Earlier this month, the U.S. Department of Justice held a public workshop to learn about advertising dynamics from the buy and sell side industry execs and academics and learn their views on whether television and online advertising are competitive.
DOJ’s goal is to assess what these findings may imply for enforcement regarding antitrust, including M&A. What’s at stake is the nearly $150 billion that will be spent this year in paid media to reach local audiences, including local television stations and over a dozen other media platforms.
I participated on the DOJ’s first panel to offer my view: The local advertising marketplace has evolved into a competitive environment across all media platforms.
Different media platforms have core value propositions, but what’s driving local ad investments is matching creative messaging targeting consumers at different points in their purchase journeys. Different media channels are not mutually exclusive but rather complement, compete or serve as substitutes depending on ad campaign goals and strategies.
Local television stations compete among themselves. However, these days, all local media compete. My company identifies 16 categories of media that compete for the local advertiser’s share of wallet. I’ve seen instances where a local TV station won 100% of a local advertiser’s budget previously spent totally on direct mail, a category that consistently remains the largest local media ad spend.
Who would have thought direct mail and local TV stations would be competitive?
In fact, local TV station sellers offer a lot more than just TV ads to buyers. Often, local TV sellers have dozens of different kinds of advertising opportunities ranging from spots in the 6pm news to various digital, experiential, and other types of marketing and advertising support.
The essential question marketers face is solving the optimal media mix. What is the most effective way to buy advertising across all the different media to achieve the biggest desired response? How should ad dollars be allocated among TV, radio, digital, outdoor, live events, direct mail, etc.? Using a blend of ad channels tied to specific campaign elements and timing can drive the best outcomes.
Allocating ad spending to specific channels is driven by a mix of available inventory, pricing, demand and attribution or outcomes. If one ad channel becomes too expensive relative to the outcomes it delivers, marketers will make dynamic adjustments in their campaigns.
Scale, data, analytics, machine intelligence, including artificial intelligence and workflow automation, are redefining competitive boundaries across all media channels in local advertising as advertisers try to find and reach fragmented audiences efficiently and effectively.

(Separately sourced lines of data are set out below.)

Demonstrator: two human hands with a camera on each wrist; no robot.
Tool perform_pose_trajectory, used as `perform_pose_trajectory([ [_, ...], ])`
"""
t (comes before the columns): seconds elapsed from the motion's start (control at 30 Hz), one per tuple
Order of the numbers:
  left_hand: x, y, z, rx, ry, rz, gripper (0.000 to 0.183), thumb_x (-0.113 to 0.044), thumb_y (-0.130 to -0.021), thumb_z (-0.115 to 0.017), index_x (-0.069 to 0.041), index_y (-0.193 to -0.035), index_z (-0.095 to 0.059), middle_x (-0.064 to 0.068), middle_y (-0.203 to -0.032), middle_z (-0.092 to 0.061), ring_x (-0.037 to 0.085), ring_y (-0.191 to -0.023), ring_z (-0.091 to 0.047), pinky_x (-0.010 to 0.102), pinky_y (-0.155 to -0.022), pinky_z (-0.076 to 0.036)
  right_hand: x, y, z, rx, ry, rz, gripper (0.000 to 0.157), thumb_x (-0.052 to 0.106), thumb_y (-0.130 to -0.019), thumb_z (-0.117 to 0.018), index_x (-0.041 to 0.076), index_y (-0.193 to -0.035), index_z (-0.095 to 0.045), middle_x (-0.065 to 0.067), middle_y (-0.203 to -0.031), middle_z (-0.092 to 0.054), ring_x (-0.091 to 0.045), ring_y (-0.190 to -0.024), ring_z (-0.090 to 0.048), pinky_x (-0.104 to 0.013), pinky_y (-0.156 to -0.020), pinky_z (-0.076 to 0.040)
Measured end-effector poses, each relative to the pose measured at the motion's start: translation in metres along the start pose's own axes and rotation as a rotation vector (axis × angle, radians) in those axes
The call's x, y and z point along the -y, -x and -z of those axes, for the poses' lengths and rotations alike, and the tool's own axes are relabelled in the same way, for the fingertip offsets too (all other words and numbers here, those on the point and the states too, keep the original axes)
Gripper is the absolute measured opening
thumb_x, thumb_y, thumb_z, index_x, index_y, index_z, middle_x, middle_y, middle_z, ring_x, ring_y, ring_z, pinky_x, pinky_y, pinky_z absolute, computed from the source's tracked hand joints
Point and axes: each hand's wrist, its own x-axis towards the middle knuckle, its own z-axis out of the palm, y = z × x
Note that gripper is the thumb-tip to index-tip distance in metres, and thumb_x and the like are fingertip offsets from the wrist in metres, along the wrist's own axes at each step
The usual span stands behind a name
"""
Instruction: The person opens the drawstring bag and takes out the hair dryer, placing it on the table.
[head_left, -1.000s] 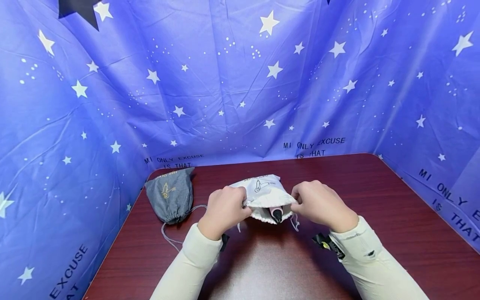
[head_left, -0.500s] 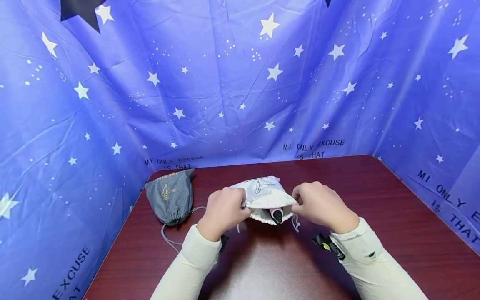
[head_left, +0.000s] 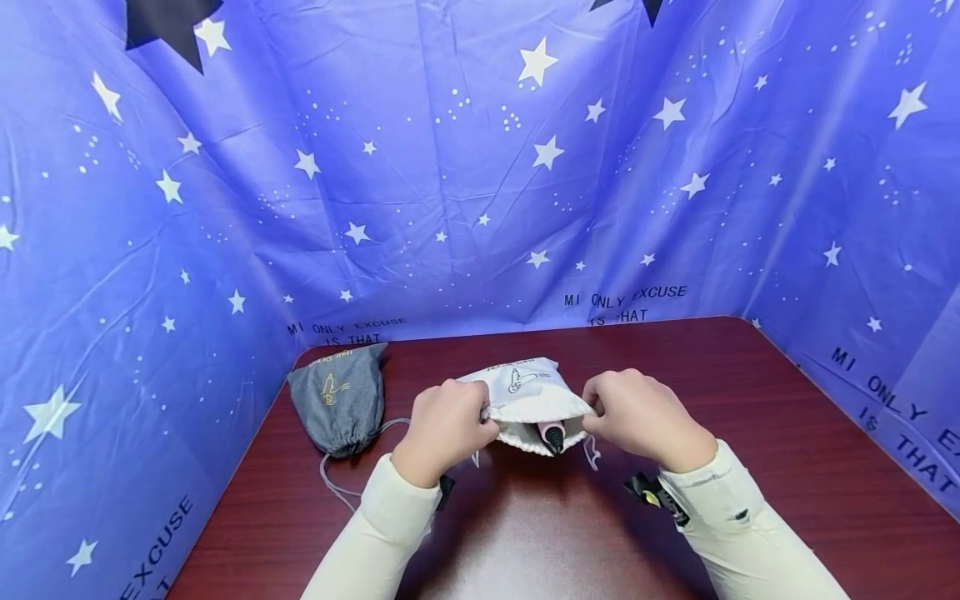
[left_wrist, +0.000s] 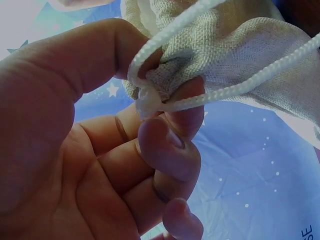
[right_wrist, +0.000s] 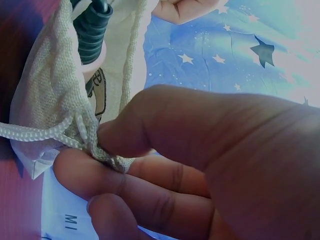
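Note:
A white drawstring bag (head_left: 543, 405) with a hair dryer print lies at the table's middle, its mouth facing the person and gaping. Inside the mouth shows the pink end of a hair dryer with a ribbed black cord sleeve (head_left: 554, 437); the rest is hidden in the cloth. My left hand (head_left: 447, 423) pinches the left corner of the bag's rim between thumb and index finger, beside the knotted white cord (left_wrist: 240, 90). At the opposite corner, my right hand (head_left: 645, 415) pinches the hem the same way, with the cord loop (right_wrist: 35, 132) hanging close by.
A grey drawstring bag (head_left: 339, 400), printed in gold, lies on the left of the dark red table (head_left: 750, 392), its cord (head_left: 330, 483) trailing toward the left forearm. Blue star-patterned cloth (head_left: 442, 183) stands around the table's back and sides.
Both hands keep their pinch on the white bag's mouth, which stays spread. The whole scene sits slightly lower in the head view; little else differs.

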Motion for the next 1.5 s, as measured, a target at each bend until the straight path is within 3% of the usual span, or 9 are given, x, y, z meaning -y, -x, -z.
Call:
perform_pose_trajectory([
  [1.5, 0.003, -0.001, 0.0, 0.014, -0.013, 0.032, 0.025, -0.024, -0.073, -0.075, -0.025, -0.066, -0.052, -0.011, -0.054, -0.048, 0.013, -0.052, -0.047, 0.035, -0.046, -0.035, -0.012, -0.001, 0.001, -0.01, 0.03, -0.021, 0.013, 0.024, -0.075, -0.074, 0.032, -0.07, -0.064, 0.011, -0.06, -0.053, -0.013, -0.06, -0.051, -0.035, -0.049, -0.037],
])
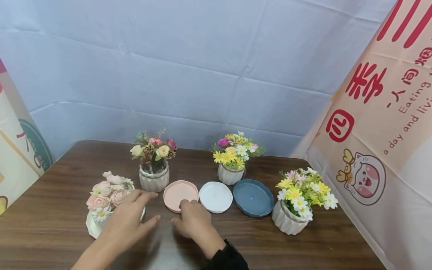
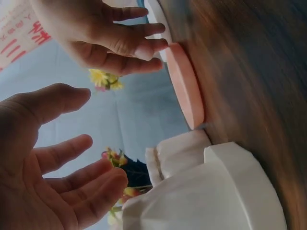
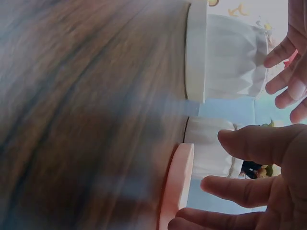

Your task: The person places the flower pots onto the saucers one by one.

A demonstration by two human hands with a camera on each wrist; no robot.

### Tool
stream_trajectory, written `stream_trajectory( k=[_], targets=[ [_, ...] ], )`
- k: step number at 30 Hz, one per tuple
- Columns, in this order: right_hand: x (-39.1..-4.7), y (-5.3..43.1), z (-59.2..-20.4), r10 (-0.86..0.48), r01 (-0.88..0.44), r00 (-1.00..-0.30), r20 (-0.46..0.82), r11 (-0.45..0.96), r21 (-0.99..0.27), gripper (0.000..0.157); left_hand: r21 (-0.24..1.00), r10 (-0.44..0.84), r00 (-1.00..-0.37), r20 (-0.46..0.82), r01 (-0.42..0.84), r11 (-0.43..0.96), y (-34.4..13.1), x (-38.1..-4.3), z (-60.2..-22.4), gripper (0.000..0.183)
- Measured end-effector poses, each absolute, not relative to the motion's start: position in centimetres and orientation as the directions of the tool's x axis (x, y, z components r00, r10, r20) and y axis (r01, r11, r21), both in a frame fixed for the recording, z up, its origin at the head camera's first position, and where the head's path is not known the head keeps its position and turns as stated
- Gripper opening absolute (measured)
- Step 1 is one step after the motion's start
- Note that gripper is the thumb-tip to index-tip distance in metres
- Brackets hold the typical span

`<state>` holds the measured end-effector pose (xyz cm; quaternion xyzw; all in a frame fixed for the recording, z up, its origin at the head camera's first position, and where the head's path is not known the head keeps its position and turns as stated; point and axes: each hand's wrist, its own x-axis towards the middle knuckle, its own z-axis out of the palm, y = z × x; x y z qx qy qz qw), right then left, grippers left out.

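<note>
My left hand (image 1: 127, 217), fingers spread and holding nothing, hovers beside a white pot (image 3: 235, 57) of pale pink flowers (image 1: 109, 191). That pot stands on a white saucer (image 2: 252, 187), partly hidden behind the hand in the head view. My right hand (image 1: 196, 221) is at the near edge of a pink saucer (image 1: 180, 191), with loosely bent fingers and its fingertips right at the rim. Nothing is gripped between its thumb and fingers. To the right of the pink saucer lie a white saucer (image 1: 216, 197) and a blue saucer (image 1: 253, 197), both bare.
Behind the saucers stand a white pot (image 1: 154, 178) with cream and red roses and another pot (image 1: 231, 174) with yellow and white flowers. A third pot (image 1: 290, 219) of daisies is at the right. The wooden table (image 1: 276, 251) meets hanging cloth (image 1: 189, 75) at the back.
</note>
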<state>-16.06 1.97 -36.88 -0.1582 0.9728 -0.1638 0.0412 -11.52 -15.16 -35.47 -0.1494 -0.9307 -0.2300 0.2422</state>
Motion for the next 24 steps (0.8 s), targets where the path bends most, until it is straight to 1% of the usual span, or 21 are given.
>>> stream_trajectory(
  k=[7, 13, 17, 19, 24],
  targets=[
    [-16.4, 2.5, -36.9, -0.3, -0.281, -0.954, 0.003, 0.888, -0.364, 0.033, 0.396, 0.134, -0.874, 0.467, 0.343, 0.852, -14.4, -12.9, -35.9, 0.053],
    [-16.8, 3.0, -37.1, -0.279, -0.264, -0.96, 0.016, 0.888, -0.376, 0.032, 0.46, 0.069, -0.896, 0.438, 0.29, 0.839, -14.2, -14.2, -36.0, 0.065],
    [-17.1, 3.2, -37.3, -0.265, -0.253, -0.964, 0.02, 0.892, -0.374, 0.032, 0.503, 0.032, -0.925, 0.38, 0.236, 0.832, -14.1, -15.0, -35.7, 0.071],
    [-17.2, 3.2, -37.4, -0.262, -0.251, -0.965, 0.022, 0.891, -0.378, 0.032, 0.52, 0.015, -0.938, 0.345, 0.205, 0.829, -14.0, -15.4, -35.6, 0.071],
    [-17.3, 3.2, -37.6, -0.261, -0.253, -0.965, 0.034, 0.884, -0.392, 0.03, 0.535, -0.014, -0.956, 0.292, 0.151, 0.831, -13.7, -16.4, -35.7, 0.075]
  ],
)
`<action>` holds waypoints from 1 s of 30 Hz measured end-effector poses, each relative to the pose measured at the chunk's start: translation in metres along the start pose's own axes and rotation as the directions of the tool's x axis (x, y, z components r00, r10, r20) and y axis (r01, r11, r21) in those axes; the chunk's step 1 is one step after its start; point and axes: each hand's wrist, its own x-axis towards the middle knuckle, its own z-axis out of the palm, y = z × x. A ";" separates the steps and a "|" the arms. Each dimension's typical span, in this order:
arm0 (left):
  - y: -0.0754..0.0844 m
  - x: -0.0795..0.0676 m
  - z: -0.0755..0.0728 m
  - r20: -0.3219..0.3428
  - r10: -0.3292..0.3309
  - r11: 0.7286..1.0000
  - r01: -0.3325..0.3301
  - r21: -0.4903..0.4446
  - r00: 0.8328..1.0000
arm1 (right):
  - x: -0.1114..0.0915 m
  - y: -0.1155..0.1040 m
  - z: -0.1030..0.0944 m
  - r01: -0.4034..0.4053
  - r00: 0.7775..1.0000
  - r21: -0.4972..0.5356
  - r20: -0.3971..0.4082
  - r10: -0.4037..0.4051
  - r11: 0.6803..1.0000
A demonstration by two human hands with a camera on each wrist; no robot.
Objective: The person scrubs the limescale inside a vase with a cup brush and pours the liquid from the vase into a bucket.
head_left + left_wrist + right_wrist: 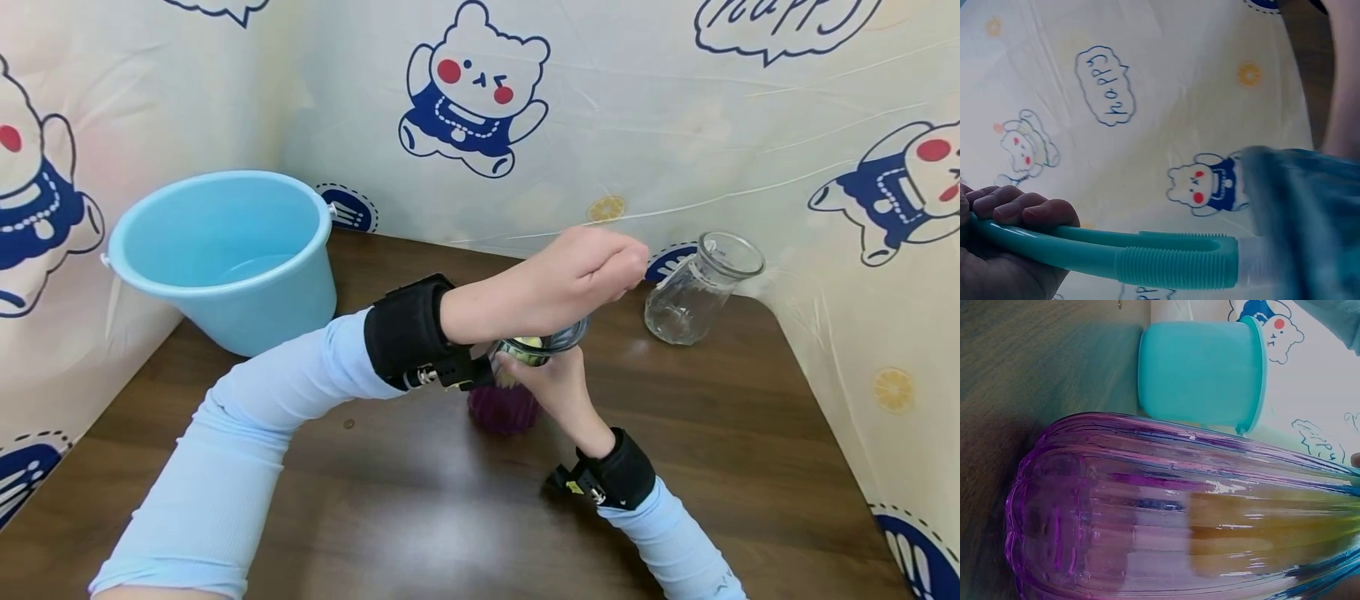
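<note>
My left hand (551,279) is above the mouth of a ribbed glass vase (504,408), its fingers curled round the teal looped handle (1179,265) of a bottle brush, clearest in the left wrist view. The handle's white neck (1257,262) runs into the vase's blurred bluish rim (1310,219). My right hand (558,387) grips the vase near its neck. In the right wrist view the vase (1116,537) has a purple base and bluish upper part. Through its wall shows a straight-edged yellowish-brown block (1241,534); the left forearm hides part of the vase in the head view.
A light blue bucket (292,275) stands at the back left of the brown wooden table (405,517). At the back right is a clear glass vase (686,308) with a wide rim. A printed sheet (637,117) hangs behind and along the sides.
</note>
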 end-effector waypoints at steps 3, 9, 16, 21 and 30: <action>-0.007 -0.001 0.002 0.002 -0.046 0.999 0.046 0.005 0.999 | 0.001 -0.001 -0.001 -0.015 1.000 0.001 0.002 0.015 1.000; -0.033 -0.009 0.005 -0.030 -0.077 0.997 0.077 0.003 0.997 | 0.000 0.000 -0.001 -0.062 0.998 0.028 0.013 0.062 0.998; -0.053 -0.021 0.005 -0.098 -0.063 0.995 0.055 -0.080 0.993 | 0.002 0.000 0.000 -0.036 0.999 0.063 0.019 0.035 0.997; -0.050 -0.019 0.008 -0.075 -0.051 0.997 0.046 -0.066 0.996 | 0.002 0.000 -0.001 -0.032 0.999 0.072 0.009 0.032 0.997; -0.030 -0.009 0.010 -0.027 -0.050 0.999 0.051 0.012 0.998 | 0.001 0.000 -0.002 -0.061 0.998 0.053 0.011 0.061 0.997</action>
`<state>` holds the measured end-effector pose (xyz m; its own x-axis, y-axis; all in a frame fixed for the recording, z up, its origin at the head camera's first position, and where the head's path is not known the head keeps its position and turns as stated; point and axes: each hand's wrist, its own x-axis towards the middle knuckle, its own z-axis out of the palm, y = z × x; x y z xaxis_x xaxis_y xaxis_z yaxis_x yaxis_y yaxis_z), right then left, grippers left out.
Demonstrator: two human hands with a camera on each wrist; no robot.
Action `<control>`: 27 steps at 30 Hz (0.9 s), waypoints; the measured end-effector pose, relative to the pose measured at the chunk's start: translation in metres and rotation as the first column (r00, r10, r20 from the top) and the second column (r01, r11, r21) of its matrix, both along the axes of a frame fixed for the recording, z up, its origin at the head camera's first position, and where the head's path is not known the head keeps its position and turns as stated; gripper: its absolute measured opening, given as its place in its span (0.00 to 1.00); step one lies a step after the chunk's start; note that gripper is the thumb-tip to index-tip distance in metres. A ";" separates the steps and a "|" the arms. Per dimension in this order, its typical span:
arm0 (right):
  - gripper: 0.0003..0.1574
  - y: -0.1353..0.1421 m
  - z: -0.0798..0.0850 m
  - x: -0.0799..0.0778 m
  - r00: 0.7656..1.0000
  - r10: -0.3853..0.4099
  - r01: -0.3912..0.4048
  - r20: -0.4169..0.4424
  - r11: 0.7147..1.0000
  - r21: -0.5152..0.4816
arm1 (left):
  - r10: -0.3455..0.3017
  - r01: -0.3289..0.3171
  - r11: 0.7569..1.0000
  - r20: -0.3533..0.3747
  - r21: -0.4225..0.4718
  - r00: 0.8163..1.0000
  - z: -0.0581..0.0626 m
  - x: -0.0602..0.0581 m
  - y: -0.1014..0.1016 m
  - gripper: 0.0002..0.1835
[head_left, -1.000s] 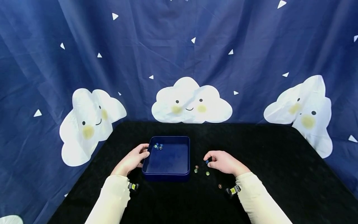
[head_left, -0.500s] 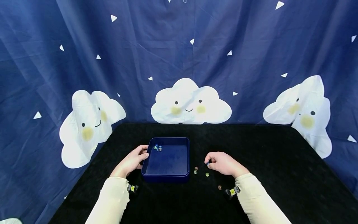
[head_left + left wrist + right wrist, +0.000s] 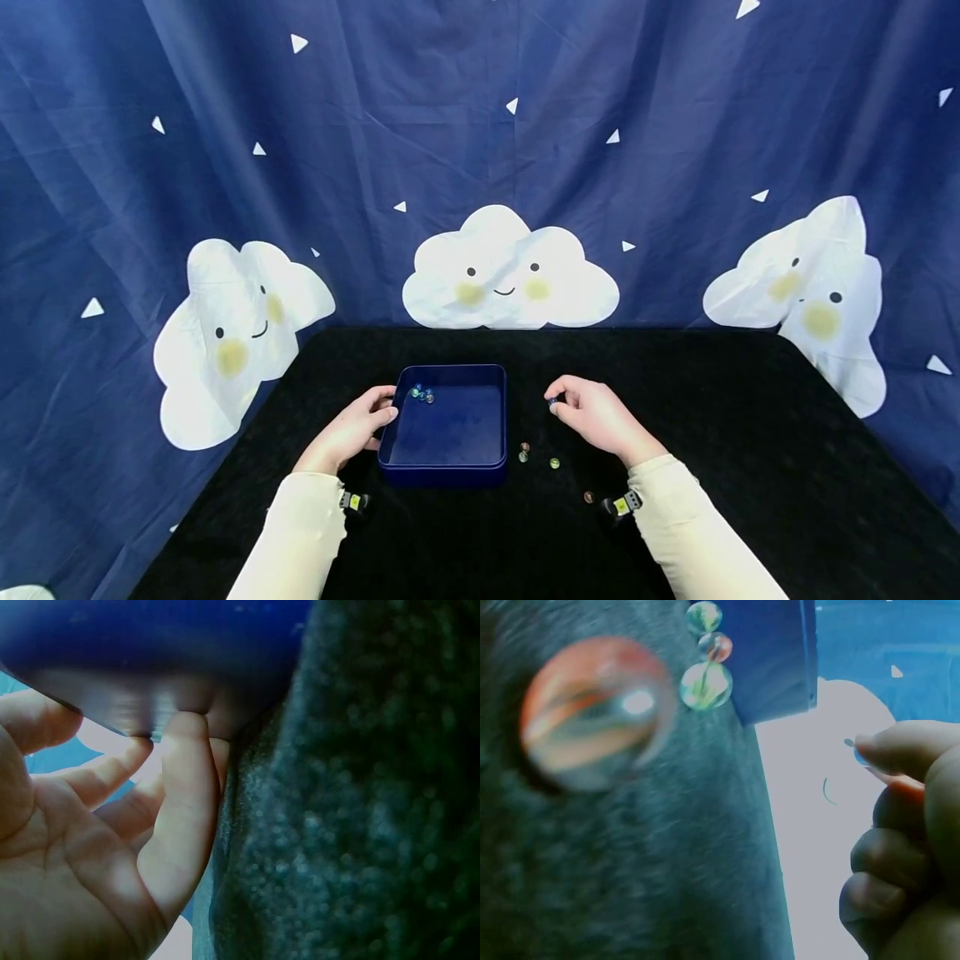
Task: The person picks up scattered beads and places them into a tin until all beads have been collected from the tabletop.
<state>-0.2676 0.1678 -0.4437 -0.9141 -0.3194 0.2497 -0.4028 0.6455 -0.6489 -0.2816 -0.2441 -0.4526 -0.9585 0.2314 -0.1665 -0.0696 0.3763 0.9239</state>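
Note:
A dark blue square tin (image 3: 450,468) stands on the black cloth, with several glass marbles (image 3: 422,394) in its far left corner. My left hand (image 3: 352,429) rests at its left side; in the left wrist view the fingertips (image 3: 186,724) touch its outer wall. Right of the tin, my right hand (image 3: 597,418) pinches a blue marble (image 3: 552,401) between thumb and index finger, above the cloth. The right wrist view shows only a sliver of the blue marble (image 3: 859,757) at the fingertips, with the other fingers curled beneath.
Near the tin's right side lie a reddish marble (image 3: 525,447) and a greenish one (image 3: 523,457). A yellow-green marble (image 3: 555,463) is farther right, and an orange-brown one (image 3: 588,497) sits by the right wrist. A blue curtain (image 3: 480,100) with clouds hangs behind.
My right hand has pinched the blue marble, lifted it off the cloth and moved toward the back of the table. The left hand has stayed at the tin.

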 end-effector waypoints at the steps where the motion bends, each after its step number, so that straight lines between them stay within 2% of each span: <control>1: 0.10 -0.001 0.002 -0.001 1.000 -0.008 0.008 -0.019 1.000 -0.008 | 0.000 0.000 1.000 -0.001 -0.005 1.000 0.000 0.000 0.000 0.24; 7: 0.07 -0.008 0.015 -0.005 0.996 -0.014 0.011 -0.087 0.999 -0.038 | 0.011 -0.011 0.999 -0.006 -0.031 1.000 0.000 0.001 0.001 0.24; 16: 0.06 -0.027 0.039 -0.013 0.995 0.024 -0.022 -0.101 1.000 0.015 | 0.015 -0.015 1.000 -0.001 -0.026 1.000 0.000 0.002 0.000 0.24; 27: 0.07 -0.052 0.049 -0.027 0.989 0.065 -0.056 -0.133 0.996 0.069 | 0.021 -0.021 0.999 0.001 -0.028 1.000 0.000 0.002 0.000 0.25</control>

Digital advertising, largely controlled by two companies, is rising to reach almost 50% of all local advertising; this is where we see a secular growth in ad spending. That leaves thousands of companies competing for the remaining share of digital ad spending. Local televisions stations, combined, only account for about 12% of all local ad spending and this spending level is challenged by digital video competitors.
In the local television space, linear and digital video are not mutually exclusive. Video ad server and decision technologies deployed use sophisticated algorithms and data to determine when a specific ad campaign calling for video impressions against reach, frequency and impact goals is more efficient adding incremental video views from local TV (aka “linear television”) or digital television sources.
Based on CPM and other campaign metrics, should that next video ad impression be purchased from a local TV station or a mobile video or OTT platform?
It’s not a perfect marketplace in terms of how the technology and data are used, but it is a competitive one that continues to improve on its own.